Ryƫnosuke Akutagawa's two short stories "Rashomon" (1915 - AKA "The Rashomon Gate") and "In a Grove" (1921 - AKA "The Cedar Grove") were famously fused and adapted as the basis for Akira Kurosawa's award-winning film Rashomon (1950), screenplay by Akutagawa and frequent collaborator Shinobu Hashimoto. In 1951 the film won an honorary International Academy Award, following the success of the film in winning a Golden Lion award at the Venice Film Festival in the same year. The Kurosawa and Hashimoto screenplay deviates from Akutagawa's original stories in a number of ways, most notably by allowing a note of hope to triumph over Akutagawa's dark pessimism.

Stage versions

Fay and Michael Kanin

This 1959 Broadway adaptation by Fay and Michael Kanin ran for six months (January-June) at the Music Box Theatre, New York, starring husband and wife Rod Steiger and Claire Bloom.
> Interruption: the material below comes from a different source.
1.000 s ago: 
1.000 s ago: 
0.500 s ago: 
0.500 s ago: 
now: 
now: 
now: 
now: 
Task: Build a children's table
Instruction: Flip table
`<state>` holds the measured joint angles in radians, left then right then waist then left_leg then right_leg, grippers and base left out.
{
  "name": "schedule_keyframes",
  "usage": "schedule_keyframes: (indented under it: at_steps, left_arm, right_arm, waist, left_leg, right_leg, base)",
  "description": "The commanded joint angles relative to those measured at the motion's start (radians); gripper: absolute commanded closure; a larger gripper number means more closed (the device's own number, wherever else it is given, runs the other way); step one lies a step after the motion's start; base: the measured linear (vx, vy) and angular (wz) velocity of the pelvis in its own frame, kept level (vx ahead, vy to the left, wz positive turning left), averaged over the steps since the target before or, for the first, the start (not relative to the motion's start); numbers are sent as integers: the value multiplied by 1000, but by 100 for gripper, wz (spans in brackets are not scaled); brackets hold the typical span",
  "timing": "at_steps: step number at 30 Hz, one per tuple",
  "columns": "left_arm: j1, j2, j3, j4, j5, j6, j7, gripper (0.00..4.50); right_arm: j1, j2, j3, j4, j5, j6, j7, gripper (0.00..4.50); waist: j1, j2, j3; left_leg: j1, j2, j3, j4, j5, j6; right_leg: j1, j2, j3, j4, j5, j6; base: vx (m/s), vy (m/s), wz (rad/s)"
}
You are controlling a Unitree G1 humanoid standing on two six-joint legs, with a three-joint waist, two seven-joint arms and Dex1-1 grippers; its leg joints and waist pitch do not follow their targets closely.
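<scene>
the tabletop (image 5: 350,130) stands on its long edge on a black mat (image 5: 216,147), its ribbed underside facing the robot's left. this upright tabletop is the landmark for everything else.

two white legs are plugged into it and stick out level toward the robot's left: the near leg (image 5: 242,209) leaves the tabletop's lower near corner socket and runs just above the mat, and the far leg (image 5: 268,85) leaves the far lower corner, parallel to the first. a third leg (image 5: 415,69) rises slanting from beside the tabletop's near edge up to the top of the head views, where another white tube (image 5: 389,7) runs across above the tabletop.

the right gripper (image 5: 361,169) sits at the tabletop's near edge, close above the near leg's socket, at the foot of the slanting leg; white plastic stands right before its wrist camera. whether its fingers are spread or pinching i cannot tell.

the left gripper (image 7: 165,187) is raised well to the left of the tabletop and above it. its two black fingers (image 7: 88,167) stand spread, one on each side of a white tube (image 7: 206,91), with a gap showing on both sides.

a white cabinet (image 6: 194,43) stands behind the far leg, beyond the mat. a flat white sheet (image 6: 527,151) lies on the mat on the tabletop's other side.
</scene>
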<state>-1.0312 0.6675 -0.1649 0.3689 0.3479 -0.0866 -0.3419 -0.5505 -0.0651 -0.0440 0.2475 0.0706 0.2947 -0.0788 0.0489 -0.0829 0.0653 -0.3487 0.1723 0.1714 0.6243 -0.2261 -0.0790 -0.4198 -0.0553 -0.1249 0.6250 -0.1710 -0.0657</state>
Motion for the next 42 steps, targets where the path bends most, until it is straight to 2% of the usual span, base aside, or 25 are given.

The Kanins' production was nominated for three Tony awards; for more details see the .

The Kanins' somewhat sentimental script sticks closely to the film, including elements added by Kurosawa that do not appear in Akutagawa's original short stories. The Kanins later went on to write the film screenplay for the Western The Outrage, which also credits Akutagawa (but not Hashimoto). The Outrage was one of several Westerns based...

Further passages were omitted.